(Required action) An exact, complete copy of the data that follows is needed.

(Supplied records)
>>>>

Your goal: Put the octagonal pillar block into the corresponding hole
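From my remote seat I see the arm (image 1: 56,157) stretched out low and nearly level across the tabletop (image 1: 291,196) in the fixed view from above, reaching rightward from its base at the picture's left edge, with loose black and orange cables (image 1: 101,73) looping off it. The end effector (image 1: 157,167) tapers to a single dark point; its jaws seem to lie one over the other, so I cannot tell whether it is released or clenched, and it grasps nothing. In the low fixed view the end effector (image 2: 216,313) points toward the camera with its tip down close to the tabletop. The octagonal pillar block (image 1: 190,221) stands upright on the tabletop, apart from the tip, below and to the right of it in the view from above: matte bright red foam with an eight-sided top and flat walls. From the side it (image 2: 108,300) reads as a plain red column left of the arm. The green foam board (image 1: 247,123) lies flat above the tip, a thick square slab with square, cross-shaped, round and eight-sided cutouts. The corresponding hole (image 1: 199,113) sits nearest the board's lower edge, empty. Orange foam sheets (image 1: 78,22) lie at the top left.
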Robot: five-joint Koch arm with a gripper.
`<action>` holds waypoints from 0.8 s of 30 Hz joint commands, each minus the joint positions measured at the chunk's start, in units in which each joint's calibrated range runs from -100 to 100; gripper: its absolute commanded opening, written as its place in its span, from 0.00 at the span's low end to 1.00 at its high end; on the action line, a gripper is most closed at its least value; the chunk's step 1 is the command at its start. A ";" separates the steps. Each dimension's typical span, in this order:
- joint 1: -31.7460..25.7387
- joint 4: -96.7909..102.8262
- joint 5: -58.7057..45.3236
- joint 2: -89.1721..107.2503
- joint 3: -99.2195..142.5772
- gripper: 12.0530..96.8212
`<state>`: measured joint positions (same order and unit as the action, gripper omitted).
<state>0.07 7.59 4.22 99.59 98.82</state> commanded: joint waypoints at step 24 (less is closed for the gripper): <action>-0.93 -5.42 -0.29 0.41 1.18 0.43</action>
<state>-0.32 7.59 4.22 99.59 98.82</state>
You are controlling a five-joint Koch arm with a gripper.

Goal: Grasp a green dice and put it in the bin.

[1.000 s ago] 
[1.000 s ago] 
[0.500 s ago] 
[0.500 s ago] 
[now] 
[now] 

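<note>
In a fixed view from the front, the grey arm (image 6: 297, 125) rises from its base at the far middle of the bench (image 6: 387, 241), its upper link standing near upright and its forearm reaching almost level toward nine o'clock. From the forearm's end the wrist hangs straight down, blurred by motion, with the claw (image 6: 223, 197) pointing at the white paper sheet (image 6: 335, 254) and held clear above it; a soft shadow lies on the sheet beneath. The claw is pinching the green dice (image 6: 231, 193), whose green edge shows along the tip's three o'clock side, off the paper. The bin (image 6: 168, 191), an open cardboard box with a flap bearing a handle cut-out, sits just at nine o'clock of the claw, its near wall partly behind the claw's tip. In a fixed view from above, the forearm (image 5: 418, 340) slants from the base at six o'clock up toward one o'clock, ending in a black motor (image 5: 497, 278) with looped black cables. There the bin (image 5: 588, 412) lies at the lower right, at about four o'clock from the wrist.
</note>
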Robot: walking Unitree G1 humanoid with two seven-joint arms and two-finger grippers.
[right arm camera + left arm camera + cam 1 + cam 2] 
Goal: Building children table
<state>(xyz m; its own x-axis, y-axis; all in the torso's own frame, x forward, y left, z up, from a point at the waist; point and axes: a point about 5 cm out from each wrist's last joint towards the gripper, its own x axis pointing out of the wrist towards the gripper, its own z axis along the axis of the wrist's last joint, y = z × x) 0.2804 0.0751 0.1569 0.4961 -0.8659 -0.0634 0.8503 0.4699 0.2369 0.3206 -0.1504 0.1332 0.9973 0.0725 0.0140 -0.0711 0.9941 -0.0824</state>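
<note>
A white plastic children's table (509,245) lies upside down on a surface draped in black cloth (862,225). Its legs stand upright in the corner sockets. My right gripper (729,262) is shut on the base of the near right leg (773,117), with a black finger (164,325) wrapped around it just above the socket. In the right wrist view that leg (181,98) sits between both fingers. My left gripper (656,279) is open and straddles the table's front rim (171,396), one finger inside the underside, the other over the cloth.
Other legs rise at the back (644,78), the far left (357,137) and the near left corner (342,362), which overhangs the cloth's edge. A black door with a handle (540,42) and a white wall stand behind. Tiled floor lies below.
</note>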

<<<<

(Response)
Your goal: Put the octagonal pillar block into the corresponding hole
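From my remote seat I see the arm (image 1: 56,157) stretched out low and nearly level across the tabletop (image 1: 291,196) in the fixed view from above, reaching rightward from its base at the picture's left edge, with loose black and orange cables (image 1: 101,73) looping off it. The end effector (image 1: 157,167) tapers to a single dark point; its jaws seem to lie one over the other, so I cannot tell whether it is released or clenched, and it grasps nothing. In the low fixed view the end effector (image 2: 216,313) points toward the camera with its tip down close to the tabletop. The octagonal pillar block (image 1: 190,221) stands upright on the tabletop, apart from the tip, below and to the right of it in the view from above: matte bright red foam with an eight-sided top and flat walls. From the side it (image 2: 108,300) reads as a plain red column left of the arm. The green foam board (image 1: 247,123) lies flat above the tip, a thick square slab with square, cross-shaped, round and eight-sided cutouts. The corresponding hole (image 1: 199,113) sits nearest the board's lower edge, empty. Orange foam sheets (image 1: 78,22) lie at the top left.
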Robot: five-joint Koch arm with a gripper.
`<action>` holds waypoints from 0.8 s of 30 Hz joint commands, each minus the joint positions measured at the chunk's start, in units in which each joint's calibrated range runs from -100 to 100; gripper: its absolute commanded opening, written as its place in its span, from 0.00 at the span's low end to 1.00 at its high end; on the action line, a gripper is most closed at its least value; the chunk's step 1 is the command at its start. A ";" separates the steps. Each dimension's typical span, in this order:
- joint 1: -31.7460..25.7387
- joint 4: -96.7909..102.8262
- joint 5: -58.7057..45.3236
- joint 2: -89.1721..107.2503
- joint 3: -99.2195..142.5772
- gripper: 12.0530..96.8212
`<state>`: measured joint positions (same order and unit as the action, gripper omitted).
<state>0.07 7.59 4.22 99.59 98.82</state> commanded: joint waypoints at step 24 (less is closed for the gripper): <action>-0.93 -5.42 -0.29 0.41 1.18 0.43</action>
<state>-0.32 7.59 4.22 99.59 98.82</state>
You are controlling a five-joint Koch arm with a gripper.

Goal: Grasp a green dice and put it in the bin.

[1.000 s ago] 
[1.000 s ago] 
[0.500 s ago] 
[0.500 s ago] 
[now] 
[now] 

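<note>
In a fixed view from the front, the grey arm (image 6: 297, 125) rises from its base at the far middle of the bench (image 6: 387, 241), its upper link standing near upright and its forearm reaching almost level toward nine o'clock. From the forearm's end the wrist hangs straight down, blurred by motion, with the claw (image 6: 223, 197) pointing at the white paper sheet (image 6: 335, 254) and held clear above it; a soft shadow lies on the sheet beneath. The claw is pinching the green dice (image 6: 231, 193), whose green edge shows along the tip's three o'clock side, off the paper. The bin (image 6: 168, 191), an open cardboard box with a flap bearing a handle cut-out, sits just at nine o'clock of the claw, its near wall partly behind the claw's tip. In a fixed view from above, the forearm (image 5: 418, 340) slants from the base at six o'clock up toward one o'clock, ending in a black motor (image 5: 497, 278) with looped black cables. There the bin (image 5: 588, 412) lies at the lower right, at about four o'clock from the wrist.
</note>
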Robot: walking Unitree G1 humanoid with two seven-joint arms and two-finger grippers.
[right arm camera + left arm camera + cam 1 + cam 2] 
Goal: Building children table
<state>(xyz m; its own x-axis, y-axis; all in the torso's own frame, x forward, y left, z up, from a point at the waist; point and axes: a point about 5 cm out from each wrist's last joint towards the gripper, its own x axis pointing out of the wrist towards the gripper, its own z axis along the axis of the wrist's last joint, y = z × x) 0.2804 0.0751 0.1569 0.4961 -0.8659 -0.0634 0.8503 0.4699 0.2369 0.3206 -0.1504 0.1332 0.9973 0.0725 0.0140 -0.0711 0.9941 -0.0824</state>
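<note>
A white plastic children's table (509,245) lies upside down on a surface draped in black cloth (862,225). Its legs stand upright in the corner sockets. My right gripper (729,262) is shut on the base of the near right leg (773,117), with a black finger (164,325) wrapped around it just above the socket. In the right wrist view that leg (181,98) sits between both fingers. My left gripper (656,279) is open and straddles the table's front rim (171,396), one finger inside the underside, the other over the cloth.
Other legs rise at the back (644,78), the far left (357,137) and the near left corner (342,362), which overhangs the cloth's edge. A black door with a handle (540,42) and a white wall stand behind. Tiled floor lies below.
</note>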

That completes the answer to this exercise.